Toleration and sustainability would seem on the surface to be worthy and even mutually compatible ideals. In this paper, I will argue that their relationship is more complex than this. For example, as we witness increasing amounts of migration across the globe, it could be that in fostering tolerance for incoming groups, the sustainability of a previously existing culture in a certain territory is threatened. By welcoming new groups and cultures into a society, the members of that society are opening new options to their existing members. The new members in turn are given new options by their introduction into that society. It may be that in order to sustain both the original culture and the introduced culture could require practices, such as restrictions on marriage and enforced language acquisition that many would consider illiberal. In this paper, I plan to explore some of the complexities surrounding these worthy goals that may not be as compatible as they first appear. Ultimately, maintaining the existence of a culture in its original form may not be possible or even desirable. In order to sustain that culture, a new hybrid form may be the best that can be hoped for, even though the new form may not be something its ancestors would recognize as their own. Should this be regarded as tragic? I will argue that it should not.

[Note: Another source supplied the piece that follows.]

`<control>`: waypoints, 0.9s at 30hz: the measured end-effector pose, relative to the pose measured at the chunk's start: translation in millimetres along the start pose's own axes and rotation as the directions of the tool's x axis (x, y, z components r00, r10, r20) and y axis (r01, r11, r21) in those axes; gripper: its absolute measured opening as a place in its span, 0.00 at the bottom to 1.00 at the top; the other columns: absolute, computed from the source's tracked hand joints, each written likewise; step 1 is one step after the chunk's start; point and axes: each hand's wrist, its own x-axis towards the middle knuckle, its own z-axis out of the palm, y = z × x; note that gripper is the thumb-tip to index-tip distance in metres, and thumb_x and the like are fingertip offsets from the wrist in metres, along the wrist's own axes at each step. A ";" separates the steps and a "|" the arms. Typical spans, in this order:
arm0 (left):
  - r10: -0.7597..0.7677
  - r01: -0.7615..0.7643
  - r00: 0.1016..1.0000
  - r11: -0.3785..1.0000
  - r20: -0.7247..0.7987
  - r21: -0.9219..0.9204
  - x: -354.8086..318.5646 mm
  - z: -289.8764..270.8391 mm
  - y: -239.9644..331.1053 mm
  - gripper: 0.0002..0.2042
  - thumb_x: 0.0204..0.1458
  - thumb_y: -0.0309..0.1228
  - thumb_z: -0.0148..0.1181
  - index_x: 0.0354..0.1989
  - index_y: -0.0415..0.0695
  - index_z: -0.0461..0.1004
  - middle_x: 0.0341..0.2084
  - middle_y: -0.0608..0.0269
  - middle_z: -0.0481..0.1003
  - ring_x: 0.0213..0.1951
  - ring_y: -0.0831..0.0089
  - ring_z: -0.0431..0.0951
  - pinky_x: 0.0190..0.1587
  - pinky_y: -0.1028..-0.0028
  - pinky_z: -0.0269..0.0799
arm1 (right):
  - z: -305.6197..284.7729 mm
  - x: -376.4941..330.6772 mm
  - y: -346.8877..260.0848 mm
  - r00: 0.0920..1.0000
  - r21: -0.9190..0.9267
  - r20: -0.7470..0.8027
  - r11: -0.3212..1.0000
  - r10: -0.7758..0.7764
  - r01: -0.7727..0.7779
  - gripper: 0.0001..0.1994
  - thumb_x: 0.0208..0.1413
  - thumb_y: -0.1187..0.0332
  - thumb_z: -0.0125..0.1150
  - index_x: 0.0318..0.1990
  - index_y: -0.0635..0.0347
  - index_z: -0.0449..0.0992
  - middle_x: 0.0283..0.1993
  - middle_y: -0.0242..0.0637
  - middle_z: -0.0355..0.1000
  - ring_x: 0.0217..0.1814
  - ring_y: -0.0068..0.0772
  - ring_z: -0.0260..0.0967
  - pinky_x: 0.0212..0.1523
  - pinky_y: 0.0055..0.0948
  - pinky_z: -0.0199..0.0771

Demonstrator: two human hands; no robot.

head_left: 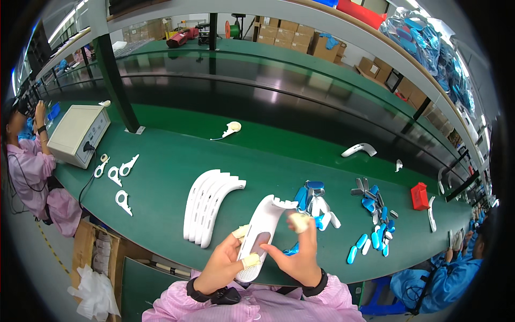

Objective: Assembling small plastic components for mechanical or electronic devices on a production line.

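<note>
A white curved plastic shell [268, 220] with small perforations at its lower end is held tilted in front of me. My left hand [222, 263] grips its lower left side, with pale yellow finger cots on the fingertips. Set in the shell's face is a grey oval piece [261, 241]. My right hand [300, 257] has its thumb against the shell beside that oval, while its other fingers are raised apart and slightly blurred. A crumpled blue film scrap [291, 249] lies partly behind the right hand. Several matching white shells [209, 206] stand nested to the left.
Blue, white and grey oval pieces lie in a near pile [316, 201] and a farther pile [375, 214]. White ring-shaped parts [123, 202] and a beige box [79, 135] are at left. A red bin [419, 196] stands right. A conveyor [241, 96] runs behind; co-workers sit either side.
</note>
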 end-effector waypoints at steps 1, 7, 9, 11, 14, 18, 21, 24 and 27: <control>0.013 -0.013 1.000 1.000 0.019 0.016 0.3 0.0 -2.0 0.33 0.50 0.19 0.60 0.64 0.35 0.51 0.58 0.57 0.62 0.58 0.72 0.65 0.58 0.72 0.62 | 0.9 -1.4 3.3 0.997 0.144 0.003 0.986 0.079 -0.079 0.30 0.39 0.70 0.74 0.52 0.66 0.69 0.51 0.43 0.67 0.44 0.35 0.66 0.45 0.32 0.68; 0.103 -0.107 0.994 0.987 0.043 0.120 -2.4 4.0 -13.0 0.30 0.53 0.21 0.57 0.63 0.36 0.51 0.56 0.58 0.62 0.57 0.73 0.64 0.57 0.72 0.63 | 6.0 -9.2 17.3 0.912 0.581 0.224 0.704 0.345 -0.409 0.21 0.47 0.73 0.69 0.50 0.67 0.71 0.41 0.37 0.74 0.39 0.24 0.71 0.40 0.23 0.71; 0.128 -0.133 0.991 0.979 0.042 0.153 -1.0 2.4 -17.2 0.30 0.53 0.20 0.57 0.63 0.37 0.51 0.57 0.58 0.62 0.57 0.73 0.64 0.57 0.72 0.62 | 5.2 -7.2 18.9 0.877 0.569 0.287 0.668 0.386 -0.480 0.23 0.50 0.74 0.66 0.53 0.67 0.68 0.42 0.37 0.74 0.38 0.22 0.71 0.38 0.21 0.71; 0.131 -0.132 0.991 0.990 0.021 0.058 3.1 -0.2 -22.9 0.30 0.53 0.21 0.56 0.63 0.38 0.51 0.57 0.58 0.62 0.57 0.72 0.65 0.57 0.72 0.62 | 5.4 -8.3 18.3 0.829 0.545 0.396 0.625 0.394 -0.558 0.25 0.52 0.74 0.64 0.58 0.65 0.63 0.42 0.38 0.74 0.37 0.22 0.71 0.36 0.21 0.72; 0.109 -0.121 0.989 0.984 -0.095 -0.129 14.3 1.1 -16.1 0.30 0.54 0.22 0.56 0.64 0.39 0.51 0.56 0.59 0.63 0.56 0.71 0.66 0.56 0.71 0.64 | -0.6 -14.3 14.7 0.615 0.412 0.727 0.523 0.305 -0.746 0.32 0.56 0.73 0.59 0.66 0.61 0.49 0.38 0.40 0.74 0.34 0.22 0.73 0.31 0.21 0.74; 0.314 -0.195 0.943 0.789 -0.110 0.583 21.2 -10.8 2.1 0.28 0.52 0.25 0.58 0.62 0.41 0.57 0.56 0.54 0.64 0.57 0.65 0.66 0.57 0.67 0.62 | -5.8 2.7 26.9 0.538 0.492 0.787 0.218 0.301 -0.843 0.27 0.56 0.74 0.58 0.63 0.61 0.55 0.31 0.33 0.74 0.22 0.22 0.72 0.23 0.18 0.74; 0.555 -0.104 0.829 0.265 -0.063 0.958 13.9 -29.3 19.8 0.21 0.49 0.25 0.58 0.54 0.38 0.68 0.54 0.45 0.63 0.56 0.50 0.63 0.58 0.61 0.58 | -12.8 36.5 71.3 0.605 0.562 0.684 0.234 0.408 -0.793 0.18 0.56 0.73 0.59 0.54 0.66 0.66 0.27 0.30 0.73 0.20 0.18 0.70 0.22 0.17 0.74; 0.668 0.037 0.735 0.129 -0.115 0.991 11.7 -49.7 23.7 0.24 0.50 0.26 0.57 0.56 0.32 0.63 0.54 0.40 0.60 0.55 0.45 0.62 0.59 0.59 0.57 | -30.5 66.7 146.5 0.681 0.562 0.487 0.401 0.547 -0.723 0.14 0.58 0.72 0.56 0.49 0.68 0.68 0.32 0.37 0.74 0.30 0.26 0.75 0.29 0.23 0.78; 0.585 0.063 0.792 0.203 -0.173 0.977 6.6 -77.3 13.3 0.24 0.51 0.25 0.56 0.57 0.32 0.61 0.55 0.42 0.60 0.56 0.47 0.63 0.59 0.63 0.59 | -38.7 88.6 196.3 0.809 0.258 0.142 0.768 0.570 -0.586 0.18 0.53 0.74 0.58 0.52 0.68 0.70 0.47 0.47 0.72 0.46 0.41 0.74 0.38 0.31 0.78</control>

Keywords: Toleration, Multiculturalism, Cultural Survival, Cultural Sustainability, Cultural Diversity

The International Journal of Environmental, Cultural, Economic and Social Sustainability, Volume 7, Issue 1, pp.59-70. Article: Print (Spiral Bound). Article: Electronic (PDF File; 581.480KB).

Dr. Ian Alexander Young

Lecturer, Department of Philosophy, Bowling Green State University, Bowling Green, Ohio, USA

I teach in the Philosophy Department at Bowling Green State University in Ohio, USA. My special area of interest is in political philosophy, particularly in intergroup relations within multicultural societies. I also teach in the areas of environmental ethics and the ethics of peace and war, along with general introductory classes. I come originally from New Zealand, which partially accounts for my interest in intercultural relations, as I have a keen appreciation for the attempts made in New Zealand to address the problems and benefits that can come from the intermingling of cultures. I also have family members spread across the world, so can appreciate the joys and woes of this highly mobile age in which we live from a personal perspective too.